Uno degli aspetti meno conosciuti riguarda il momento dell’investimento. Più che un’asset class da utilizzare in modo tattico, i Cat Bond sono generalmente considerati un investimento di medio-lungo termine e vengono normalmente inseriti all’interno di un’allocazione strategica di portafoglio. Esiste tuttavia una componente stagionale da non sottovalutare: la stagione degli uragani nell’Atlantico, concentrata tra luglio e ottobre, influenza sia le nuove emissioni sia il livello degli spread. Per questa ragione, alcuni investitori tengono conto della stagionalità del mercato nelle proprie decisioni di allocazione oppure mantengono liquidità disponibile per cogliere eventuali opportunità di repricing in caso di eventi significativi. Storicamente, infatti, dopo grandi catastrofi il mercato ha dimostrato una notevole resilienza, sostenuta dall’aumento dei premi assicurativi richiesti dal settore.
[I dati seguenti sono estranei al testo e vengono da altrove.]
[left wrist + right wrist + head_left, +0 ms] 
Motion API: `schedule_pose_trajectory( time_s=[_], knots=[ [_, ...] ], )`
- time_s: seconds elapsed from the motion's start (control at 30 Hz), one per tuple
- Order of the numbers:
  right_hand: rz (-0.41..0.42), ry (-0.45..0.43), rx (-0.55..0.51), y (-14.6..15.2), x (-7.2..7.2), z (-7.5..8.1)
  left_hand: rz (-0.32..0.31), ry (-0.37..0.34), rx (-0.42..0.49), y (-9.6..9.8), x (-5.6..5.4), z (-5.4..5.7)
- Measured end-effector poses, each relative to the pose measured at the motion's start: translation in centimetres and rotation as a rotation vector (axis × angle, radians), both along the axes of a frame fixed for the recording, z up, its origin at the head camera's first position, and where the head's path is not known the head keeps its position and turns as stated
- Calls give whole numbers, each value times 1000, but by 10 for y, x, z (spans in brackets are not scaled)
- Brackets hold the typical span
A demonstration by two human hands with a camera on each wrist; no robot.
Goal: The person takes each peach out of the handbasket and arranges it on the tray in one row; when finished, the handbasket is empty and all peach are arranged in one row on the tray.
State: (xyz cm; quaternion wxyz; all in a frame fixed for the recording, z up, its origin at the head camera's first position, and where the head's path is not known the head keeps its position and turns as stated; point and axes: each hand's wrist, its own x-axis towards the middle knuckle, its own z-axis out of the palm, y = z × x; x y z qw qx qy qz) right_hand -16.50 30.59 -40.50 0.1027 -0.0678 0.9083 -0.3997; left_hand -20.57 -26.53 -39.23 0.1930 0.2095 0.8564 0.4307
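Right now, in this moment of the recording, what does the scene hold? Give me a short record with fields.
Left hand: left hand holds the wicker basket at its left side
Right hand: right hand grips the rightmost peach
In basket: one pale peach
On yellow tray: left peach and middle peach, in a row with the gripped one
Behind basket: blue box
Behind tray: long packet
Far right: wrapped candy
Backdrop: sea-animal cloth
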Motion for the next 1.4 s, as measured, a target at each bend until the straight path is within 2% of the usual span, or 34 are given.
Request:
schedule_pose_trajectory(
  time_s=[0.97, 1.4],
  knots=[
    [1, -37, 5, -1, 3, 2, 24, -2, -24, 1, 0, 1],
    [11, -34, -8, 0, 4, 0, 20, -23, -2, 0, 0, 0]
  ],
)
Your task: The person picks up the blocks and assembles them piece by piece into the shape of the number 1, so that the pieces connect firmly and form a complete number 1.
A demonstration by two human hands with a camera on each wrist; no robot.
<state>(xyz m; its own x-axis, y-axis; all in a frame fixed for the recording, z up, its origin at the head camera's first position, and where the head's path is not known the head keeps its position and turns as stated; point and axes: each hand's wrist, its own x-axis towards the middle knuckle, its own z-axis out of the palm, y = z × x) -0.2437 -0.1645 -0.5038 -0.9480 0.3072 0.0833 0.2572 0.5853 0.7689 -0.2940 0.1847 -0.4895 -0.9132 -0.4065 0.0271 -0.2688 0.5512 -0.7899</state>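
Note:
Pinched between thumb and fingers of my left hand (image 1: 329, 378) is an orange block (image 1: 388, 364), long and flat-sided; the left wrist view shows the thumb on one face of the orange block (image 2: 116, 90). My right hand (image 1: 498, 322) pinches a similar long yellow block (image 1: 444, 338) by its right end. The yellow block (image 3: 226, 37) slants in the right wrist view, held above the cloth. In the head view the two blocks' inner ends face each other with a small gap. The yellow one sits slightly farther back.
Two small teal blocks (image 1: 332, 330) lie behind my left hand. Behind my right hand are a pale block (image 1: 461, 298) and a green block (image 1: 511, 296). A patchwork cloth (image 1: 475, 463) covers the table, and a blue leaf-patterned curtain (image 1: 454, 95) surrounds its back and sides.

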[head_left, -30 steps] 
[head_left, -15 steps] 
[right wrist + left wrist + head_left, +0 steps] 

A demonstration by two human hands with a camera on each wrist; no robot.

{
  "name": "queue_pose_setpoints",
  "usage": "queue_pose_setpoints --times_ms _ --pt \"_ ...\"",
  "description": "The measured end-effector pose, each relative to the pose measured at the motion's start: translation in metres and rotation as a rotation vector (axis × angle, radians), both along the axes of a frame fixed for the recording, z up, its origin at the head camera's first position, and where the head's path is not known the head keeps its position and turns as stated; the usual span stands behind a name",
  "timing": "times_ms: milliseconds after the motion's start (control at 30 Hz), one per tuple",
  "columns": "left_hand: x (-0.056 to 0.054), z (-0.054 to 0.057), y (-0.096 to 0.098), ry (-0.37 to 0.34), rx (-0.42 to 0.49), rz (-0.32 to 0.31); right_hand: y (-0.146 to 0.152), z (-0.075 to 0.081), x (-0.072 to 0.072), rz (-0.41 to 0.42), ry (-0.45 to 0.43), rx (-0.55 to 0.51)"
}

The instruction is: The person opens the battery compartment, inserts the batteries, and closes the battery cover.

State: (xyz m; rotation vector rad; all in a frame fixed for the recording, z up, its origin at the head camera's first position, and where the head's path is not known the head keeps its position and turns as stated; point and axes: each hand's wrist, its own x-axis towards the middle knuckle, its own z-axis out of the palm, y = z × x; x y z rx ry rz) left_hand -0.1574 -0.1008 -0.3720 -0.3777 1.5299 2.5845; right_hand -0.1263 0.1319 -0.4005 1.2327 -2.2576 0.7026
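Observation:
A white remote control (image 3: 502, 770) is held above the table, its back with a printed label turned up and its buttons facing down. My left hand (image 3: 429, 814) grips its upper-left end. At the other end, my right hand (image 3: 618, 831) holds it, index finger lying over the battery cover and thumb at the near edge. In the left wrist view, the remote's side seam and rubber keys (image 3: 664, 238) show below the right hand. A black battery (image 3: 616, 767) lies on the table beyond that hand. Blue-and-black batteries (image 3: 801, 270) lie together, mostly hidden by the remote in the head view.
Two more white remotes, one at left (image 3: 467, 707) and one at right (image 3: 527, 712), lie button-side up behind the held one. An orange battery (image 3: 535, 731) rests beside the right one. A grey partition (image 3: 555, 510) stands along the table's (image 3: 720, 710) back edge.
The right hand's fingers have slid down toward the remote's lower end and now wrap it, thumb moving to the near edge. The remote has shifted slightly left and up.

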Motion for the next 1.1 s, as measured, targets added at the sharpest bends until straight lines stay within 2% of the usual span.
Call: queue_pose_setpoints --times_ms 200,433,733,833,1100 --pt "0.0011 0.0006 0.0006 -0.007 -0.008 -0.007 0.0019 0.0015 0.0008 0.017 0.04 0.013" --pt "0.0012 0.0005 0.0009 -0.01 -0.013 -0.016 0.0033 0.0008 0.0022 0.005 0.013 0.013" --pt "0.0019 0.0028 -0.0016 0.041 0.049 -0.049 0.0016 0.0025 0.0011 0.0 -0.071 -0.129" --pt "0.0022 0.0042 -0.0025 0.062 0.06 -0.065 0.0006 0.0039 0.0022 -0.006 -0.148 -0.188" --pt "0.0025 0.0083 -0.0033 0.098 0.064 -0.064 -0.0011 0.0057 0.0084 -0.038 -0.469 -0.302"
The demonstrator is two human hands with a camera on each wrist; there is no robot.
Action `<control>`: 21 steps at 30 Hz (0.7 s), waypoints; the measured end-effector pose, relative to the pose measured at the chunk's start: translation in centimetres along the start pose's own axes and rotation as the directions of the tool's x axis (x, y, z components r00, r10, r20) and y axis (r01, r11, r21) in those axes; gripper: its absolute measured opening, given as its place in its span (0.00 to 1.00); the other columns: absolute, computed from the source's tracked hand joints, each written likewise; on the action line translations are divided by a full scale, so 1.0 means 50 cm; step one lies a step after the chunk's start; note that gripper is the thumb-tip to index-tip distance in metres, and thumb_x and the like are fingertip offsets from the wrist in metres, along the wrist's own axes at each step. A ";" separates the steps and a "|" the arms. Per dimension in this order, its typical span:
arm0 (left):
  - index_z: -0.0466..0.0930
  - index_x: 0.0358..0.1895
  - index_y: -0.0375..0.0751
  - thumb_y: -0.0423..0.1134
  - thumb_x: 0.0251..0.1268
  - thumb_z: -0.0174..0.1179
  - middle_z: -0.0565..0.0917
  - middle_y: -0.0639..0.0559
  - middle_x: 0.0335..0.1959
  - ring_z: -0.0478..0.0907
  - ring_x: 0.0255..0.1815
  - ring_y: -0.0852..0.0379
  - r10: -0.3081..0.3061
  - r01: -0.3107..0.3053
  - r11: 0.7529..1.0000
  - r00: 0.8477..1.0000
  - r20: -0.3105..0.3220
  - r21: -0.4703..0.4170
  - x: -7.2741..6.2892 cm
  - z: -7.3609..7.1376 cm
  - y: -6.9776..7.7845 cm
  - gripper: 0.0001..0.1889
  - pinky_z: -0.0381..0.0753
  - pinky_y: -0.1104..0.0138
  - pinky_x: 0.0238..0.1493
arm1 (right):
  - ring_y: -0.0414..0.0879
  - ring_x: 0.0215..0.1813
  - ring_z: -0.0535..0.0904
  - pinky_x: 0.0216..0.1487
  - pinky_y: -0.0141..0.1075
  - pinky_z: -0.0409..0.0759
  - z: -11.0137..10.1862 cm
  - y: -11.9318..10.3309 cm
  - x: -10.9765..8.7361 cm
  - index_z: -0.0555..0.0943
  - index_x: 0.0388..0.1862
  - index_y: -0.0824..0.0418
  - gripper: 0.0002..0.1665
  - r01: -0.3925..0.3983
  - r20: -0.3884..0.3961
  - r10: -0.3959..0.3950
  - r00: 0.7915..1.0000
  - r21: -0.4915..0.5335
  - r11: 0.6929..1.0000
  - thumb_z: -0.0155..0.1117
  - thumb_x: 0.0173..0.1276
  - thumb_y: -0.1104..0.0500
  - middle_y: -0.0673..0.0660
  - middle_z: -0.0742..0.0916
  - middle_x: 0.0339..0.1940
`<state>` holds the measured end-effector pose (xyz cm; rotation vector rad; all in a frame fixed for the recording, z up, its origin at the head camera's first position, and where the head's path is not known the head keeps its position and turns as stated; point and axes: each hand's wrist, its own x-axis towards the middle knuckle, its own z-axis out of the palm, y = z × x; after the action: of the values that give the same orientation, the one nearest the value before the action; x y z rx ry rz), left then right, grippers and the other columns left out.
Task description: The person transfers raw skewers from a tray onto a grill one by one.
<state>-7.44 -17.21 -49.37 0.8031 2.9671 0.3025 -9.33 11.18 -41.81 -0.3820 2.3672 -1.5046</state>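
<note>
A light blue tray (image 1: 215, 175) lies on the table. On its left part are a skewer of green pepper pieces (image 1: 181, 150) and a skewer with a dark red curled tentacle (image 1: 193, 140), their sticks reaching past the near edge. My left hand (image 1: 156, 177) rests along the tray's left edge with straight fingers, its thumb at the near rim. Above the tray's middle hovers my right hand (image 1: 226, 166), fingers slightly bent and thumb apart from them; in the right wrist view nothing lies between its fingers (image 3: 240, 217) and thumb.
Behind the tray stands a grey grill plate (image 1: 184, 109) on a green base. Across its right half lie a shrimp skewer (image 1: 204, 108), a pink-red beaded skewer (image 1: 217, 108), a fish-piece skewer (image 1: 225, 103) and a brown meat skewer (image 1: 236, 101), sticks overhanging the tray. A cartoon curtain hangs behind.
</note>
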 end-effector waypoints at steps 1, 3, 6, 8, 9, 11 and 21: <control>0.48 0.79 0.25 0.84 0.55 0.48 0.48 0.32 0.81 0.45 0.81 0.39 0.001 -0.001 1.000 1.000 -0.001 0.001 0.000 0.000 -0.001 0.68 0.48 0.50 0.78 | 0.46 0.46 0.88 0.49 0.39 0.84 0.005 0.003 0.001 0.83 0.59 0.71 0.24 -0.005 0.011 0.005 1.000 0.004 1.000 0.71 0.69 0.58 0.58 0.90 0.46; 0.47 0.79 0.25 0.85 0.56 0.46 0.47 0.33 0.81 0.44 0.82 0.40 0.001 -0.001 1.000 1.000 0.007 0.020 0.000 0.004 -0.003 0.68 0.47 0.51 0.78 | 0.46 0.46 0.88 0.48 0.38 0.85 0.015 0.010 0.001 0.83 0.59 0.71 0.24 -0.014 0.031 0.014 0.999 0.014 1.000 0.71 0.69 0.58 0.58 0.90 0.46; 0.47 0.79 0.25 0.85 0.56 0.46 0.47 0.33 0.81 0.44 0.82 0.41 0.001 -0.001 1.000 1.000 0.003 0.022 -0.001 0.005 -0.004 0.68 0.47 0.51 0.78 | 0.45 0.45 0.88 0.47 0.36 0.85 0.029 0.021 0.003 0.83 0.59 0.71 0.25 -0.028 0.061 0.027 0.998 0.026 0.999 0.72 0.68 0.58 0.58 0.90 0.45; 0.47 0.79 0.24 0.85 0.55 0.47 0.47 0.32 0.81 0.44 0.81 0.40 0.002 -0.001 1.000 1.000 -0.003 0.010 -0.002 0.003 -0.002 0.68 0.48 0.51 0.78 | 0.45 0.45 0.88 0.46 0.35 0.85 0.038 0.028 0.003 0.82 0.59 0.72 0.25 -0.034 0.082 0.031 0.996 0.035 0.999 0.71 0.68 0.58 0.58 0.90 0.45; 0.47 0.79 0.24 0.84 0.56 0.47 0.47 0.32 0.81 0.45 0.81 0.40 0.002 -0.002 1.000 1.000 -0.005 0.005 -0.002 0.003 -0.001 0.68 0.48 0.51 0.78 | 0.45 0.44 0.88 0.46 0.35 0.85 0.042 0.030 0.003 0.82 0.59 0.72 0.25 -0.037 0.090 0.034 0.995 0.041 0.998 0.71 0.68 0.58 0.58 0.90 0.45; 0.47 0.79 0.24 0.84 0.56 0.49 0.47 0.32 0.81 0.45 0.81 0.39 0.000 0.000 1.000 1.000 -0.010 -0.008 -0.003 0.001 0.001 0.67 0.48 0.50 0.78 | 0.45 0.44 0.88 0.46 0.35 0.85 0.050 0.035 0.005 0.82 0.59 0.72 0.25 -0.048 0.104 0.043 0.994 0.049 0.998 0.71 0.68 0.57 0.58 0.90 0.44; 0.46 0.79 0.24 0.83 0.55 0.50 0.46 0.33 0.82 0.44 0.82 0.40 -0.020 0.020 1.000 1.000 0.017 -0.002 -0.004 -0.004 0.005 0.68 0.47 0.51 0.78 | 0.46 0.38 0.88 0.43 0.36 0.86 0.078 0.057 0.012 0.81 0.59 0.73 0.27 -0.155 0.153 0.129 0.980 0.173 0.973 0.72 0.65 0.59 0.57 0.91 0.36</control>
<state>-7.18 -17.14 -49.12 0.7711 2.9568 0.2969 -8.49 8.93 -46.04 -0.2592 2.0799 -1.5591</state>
Il cambiamento climatico rappresenta certamente un elemento da considerare per gli investitori e, come qualsiasi altro rischio, deve essere adeguatamente compreso e modellizzato. Con l’aumento dei rischi dovrebbero aumentare anche i premi e gli spread associati. Nella pratica, tuttavia, le ricerche dello Swiss Re Institute mostrano che i principali fattori alla base dell’incremento delle perdite dovute a catastrofi naturali sono la crescita economica, l’accumulo di beni in aree esposte, l’urbanizzazione e la crescita della popolazione, spesso in regioni vulnerabili ai pericoli naturali; tutti elementi che possono essere incorporati nei modelli di rischio catastrofale.
Anche per questo motivo, gli eventi naturali riportati quotidianamente dai media non si traducono automaticamente in impatti per il mercato dei Cat Bond. Le obbligazioni catastrofali intervengono infatti generalmente negli strati più elevati della copertura riassicurativa, ossia quando le perdite superano soglie molto elevate. La selezione dei rischi, l’analisi del rischio, le capacità di modellizzazione e la costruzione di un portafoglio diversificato rivestono pertanto un ruolo fondamentale, rendendo essenziale una valutazione specialistica delle esposizioni assicurative e dei modelli di rischio.
In un contesto caratterizzato da una forte domanda di capacità assicurativa e riassicurativa, i Cat Bond continuano ad attirare l’interesse di un numero crescente di investitori istituzionali, anche grazie a livelli di spread che restano interessanti rispetto a molte componenti obbligazionarie con un profilo di rischio analogo.Più che una semplice alternativa alle obbligazioni tradizionali, oggi rappresentano una fonte di rendimento complementare all’interno di un portafoglio obbligazionario, le cui dinamiche sono legate ai rischi assicurativi provenienti dall’economia reale e alla protezione contro le catastrofi naturali.
Questa opinione è a cura di Vittorio Vermigli, Vice President presso Swiss Re ILS, Co-Investment Manager del GAM Swiss Re Cat Bond Fund.